_PROBLEM STATEMENT_
Return, unchanged and with no pictures, the lines below from the very first through the one that contains "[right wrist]".
===== STORED DATA
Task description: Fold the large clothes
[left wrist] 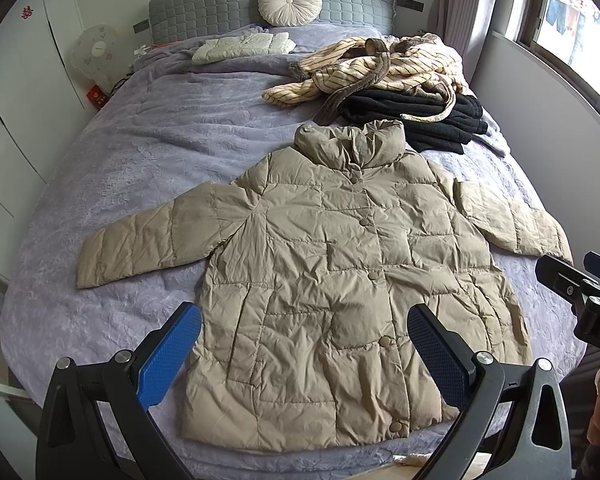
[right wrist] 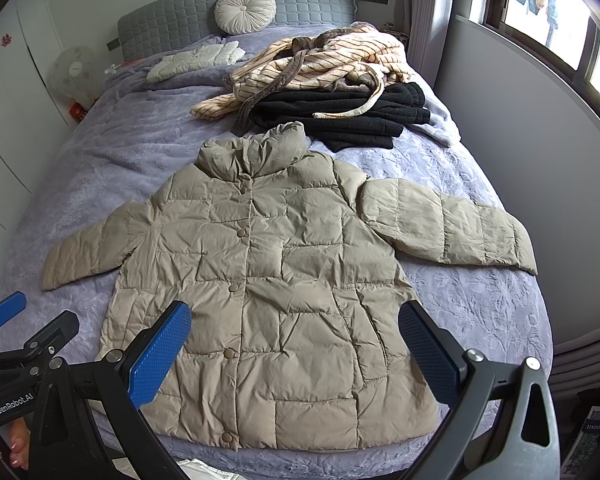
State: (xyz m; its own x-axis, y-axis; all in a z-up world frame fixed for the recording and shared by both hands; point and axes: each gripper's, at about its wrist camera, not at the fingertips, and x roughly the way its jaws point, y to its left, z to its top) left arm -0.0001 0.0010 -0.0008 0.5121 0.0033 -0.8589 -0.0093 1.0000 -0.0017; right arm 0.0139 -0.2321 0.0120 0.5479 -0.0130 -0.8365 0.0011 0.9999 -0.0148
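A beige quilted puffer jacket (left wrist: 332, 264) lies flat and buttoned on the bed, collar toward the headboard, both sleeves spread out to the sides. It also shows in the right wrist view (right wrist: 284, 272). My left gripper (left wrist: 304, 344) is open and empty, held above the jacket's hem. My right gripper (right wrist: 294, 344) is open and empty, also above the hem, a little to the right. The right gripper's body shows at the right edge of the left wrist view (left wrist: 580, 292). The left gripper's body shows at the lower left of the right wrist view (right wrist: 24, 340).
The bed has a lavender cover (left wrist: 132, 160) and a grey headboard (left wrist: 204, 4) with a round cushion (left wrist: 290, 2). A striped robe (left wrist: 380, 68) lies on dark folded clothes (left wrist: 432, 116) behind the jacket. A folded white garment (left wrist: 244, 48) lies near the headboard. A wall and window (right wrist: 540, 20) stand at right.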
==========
_RESULT OF THE EXERCISE_
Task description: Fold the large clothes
[left wrist] 
[right wrist] 

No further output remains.